Photo by Emilie Dayan,/i>
John T. Edge is hustling chairs from the second floor of the Visual Arts Center of Richmond down to the courtyard, where the final meal of the Southern Foodways Alliance Summer Symposium will be held.
Although it's been a brutally hot day, aside from the occasional sweaty slippage of his distinctive glasses, Edge doesn't seem bothered by the heat, and his Chucks move fast up and down the stairs.
Perhaps his immunity to Richmond's summer heat and humidity is because for the rest of the year, Edge lives in Oxford, Miss., where he's the director of the Southern Foodways Alliance, an organization that studies Southern food culture and is based at the Center for the Study of Southern Culture at the University of Mississippi.
He originally came to Richmond last summer, along with SFA event coordinator Melissa Hall, to scout the city as a possible site for one of the SFA's field trips, experiential trips throughout the South designed around the SFA's particular academic focus that year and offered to members.
In the fall, the SFA holds a more formal symposium in Oxford. It's become more and more popular, and when the symposium sold out within minutes last year, Edge and Hall decided to rethink the Richmond field trip. They expanded its scope and added space for more attendees — 150 in all. In line with the 2013 focus, "Women, Work and Food," the summer symposium became a celebration of the professional women of Richmond, past and present.
"Oftentimes when … Americans talk about women and food, they talk about women as stewards of hearth and home," says Edge, "instead of focusing on women as entrepreneurs and chefs [or] oyster shuckers. … We recognized a responsibility to tell [the other] stories about women at work in the world of food."
Why Richmond? "It's the story of places like Sally Bell's, the story of people like Mary Randolph," he says, "and those stories, those narratives — those women —challenged us to come to Richmond."
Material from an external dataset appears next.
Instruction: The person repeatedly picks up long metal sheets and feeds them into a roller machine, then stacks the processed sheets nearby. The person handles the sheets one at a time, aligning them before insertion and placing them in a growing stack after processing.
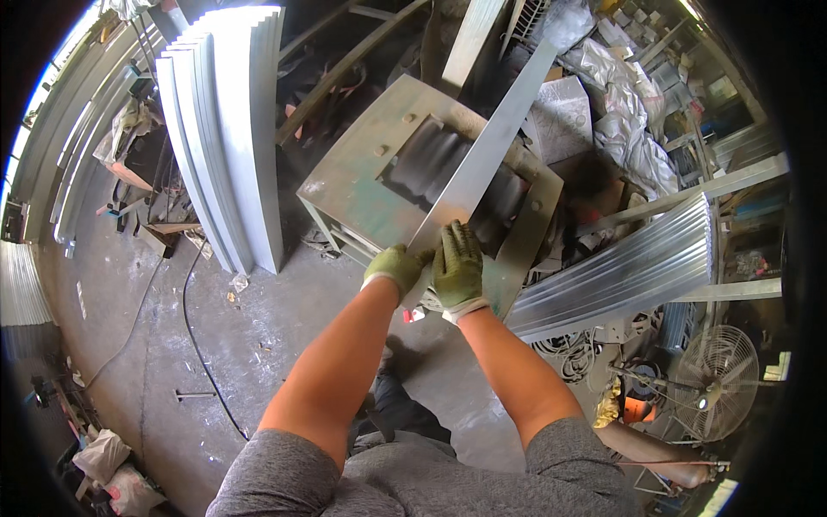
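A long flat metal strip (495, 151) lies slantwise across a worn greenish steel machine table (349, 177), its near end toward me. Beneath it, in an opening in the table, sit dark ridged rollers (426, 159), partly covered by the strip. My left hand (395, 269), in a green work glove, is closed around the left edge at the strip's near end; its fingertips are partly hidden. Against the right side of that same end rests my right hand (458, 265), gloved too, fingers stretched out flat and pointing away from me.
Upright bundled metal profiles (228, 138) stand left of the machine. More long profiles (629, 267) lie to the right, near a floor fan (715, 383). White sacks (624, 116) and a box (560, 121) crowd the back right. A black cable (191, 332) crosses the floor.
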`<state>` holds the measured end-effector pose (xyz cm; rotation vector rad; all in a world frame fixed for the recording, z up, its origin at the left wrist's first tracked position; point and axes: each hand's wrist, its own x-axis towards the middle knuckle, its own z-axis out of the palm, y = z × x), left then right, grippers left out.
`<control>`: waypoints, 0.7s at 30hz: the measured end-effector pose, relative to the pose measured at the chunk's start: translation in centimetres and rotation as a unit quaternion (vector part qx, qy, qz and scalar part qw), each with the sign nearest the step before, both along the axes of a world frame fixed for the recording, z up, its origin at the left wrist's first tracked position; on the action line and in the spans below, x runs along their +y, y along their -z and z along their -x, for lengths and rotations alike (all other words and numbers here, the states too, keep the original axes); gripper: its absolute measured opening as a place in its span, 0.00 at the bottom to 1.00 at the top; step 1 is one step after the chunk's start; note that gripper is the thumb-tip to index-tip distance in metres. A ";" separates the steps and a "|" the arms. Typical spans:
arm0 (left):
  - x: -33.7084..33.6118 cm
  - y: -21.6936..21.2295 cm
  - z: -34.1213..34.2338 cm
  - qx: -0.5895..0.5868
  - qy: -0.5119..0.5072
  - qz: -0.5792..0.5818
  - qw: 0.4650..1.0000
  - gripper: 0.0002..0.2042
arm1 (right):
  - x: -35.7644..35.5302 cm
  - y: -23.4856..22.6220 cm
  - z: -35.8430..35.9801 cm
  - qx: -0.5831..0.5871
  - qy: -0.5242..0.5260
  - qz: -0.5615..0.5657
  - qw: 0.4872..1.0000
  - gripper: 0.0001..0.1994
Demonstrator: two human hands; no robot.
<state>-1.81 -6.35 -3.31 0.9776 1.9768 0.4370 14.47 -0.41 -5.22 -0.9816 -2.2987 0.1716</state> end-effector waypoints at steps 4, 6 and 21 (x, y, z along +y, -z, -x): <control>5.3 -1.1 -0.4 0.002 0.005 0.002 1.000 0.41 | 5.0 -0.2 -0.5 -0.044 0.013 -0.027 0.999 0.21; 7.1 -1.9 -0.3 0.002 0.002 -0.004 1.000 0.42 | 7.4 -0.8 -0.1 -0.015 0.012 -0.053 0.998 0.18; -5.1 -2.1 -2.4 -0.016 -0.023 0.068 0.997 0.33 | 14.6 -0.7 1.3 -0.141 0.109 -0.041 0.983 0.22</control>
In the months prior to the start of the symposium, oral historian Sara Wood came to town to interview local entrepreneurs like Ida MaMusu, owner of Africanne on Main; Ira Wallace of Southern Exposure Seed Exchange; and Stella Dikos and Katrina Giavos, owners of Stella's — among others. Wood's videos will join the other oral histories that form part of the core of the SFA's work — documenting the stories of Southerners and Southern food traditions before they're lost. "Too often, I think, we frame Southern food in a gauzy recollection of some gauzy past," Edge says about much of the writing about the South.
For an event focused on food, eating, of course, was a priority. At The Jefferson, which served as headquarters, Walter Bundy laid out Southern-themed breakfasts (think eggs Sally Lunn or chicken-fried croaker). Tanya Cauthen of The Belmont Butchery smoked what looked like an entire side of beef on that Friday night at a dinner inspired by one of the earliest and most influential American cookbooks, The Virginia House-wife , written by Richmonder Mary Randolph. The Roosevelt's Lee Gregory surprised everyone on Saturday with a vegetarian luncheon that paid homage to partner Kendra Feather's first restaurant, Ipanema Café, and later that night, MaMusu offered a buffet of dishes from her native Liberia.
"As always, my favorite thing about SFA events," says Sheri Castle, longtime SFA member, former SFA speaker and author of The New Southern Garden Cookbook, "is the incomparable insider's tour of new places, experiences that I could never discover on my own."
Mary Randolph and her early 1880s cookbook, as well as Richmond's slavery system, came alive in a talk by Leni Sorensen, Monticello's African-American research historian, while The Washingtonian's Todd Kliman, author of The Wild Vine (and the only male speaker SFA will have this year) brought us from the past into the present with his story that traced the Richmond beginnings of the Norton grape, the only native wine grape in the United States, to the surprising woman who single-handedly brought that grape back from obscurity, Chrysalis Vineyards' Jenny McCloud.
Psyche Williams-Forson, American studies associate professor at the University of Maryland and author of the book, Building Houses Out of Chicken Legs: Black Women, Food, and Power, spoke about the Gordonsville waiter-carriers, African-American women who carved out their own niche industry by making fried chicken early in the morning, which they then sold to rail passengers.
"You get a nice cross-fertilization [at SFA events], I think," says Williams-Forson, "in a discussion space where real learning can take place."
"From the opening talk … we were challenged to forget about the statues of men on horses and to think about other ways of seeing the place," says Edge. "I hope that we framed Richmond in a way that people who are curious about American food culture and who are students of Southern foodways know that to get a complete picture of the state of Southern food, you need to include Richmond in your calculations."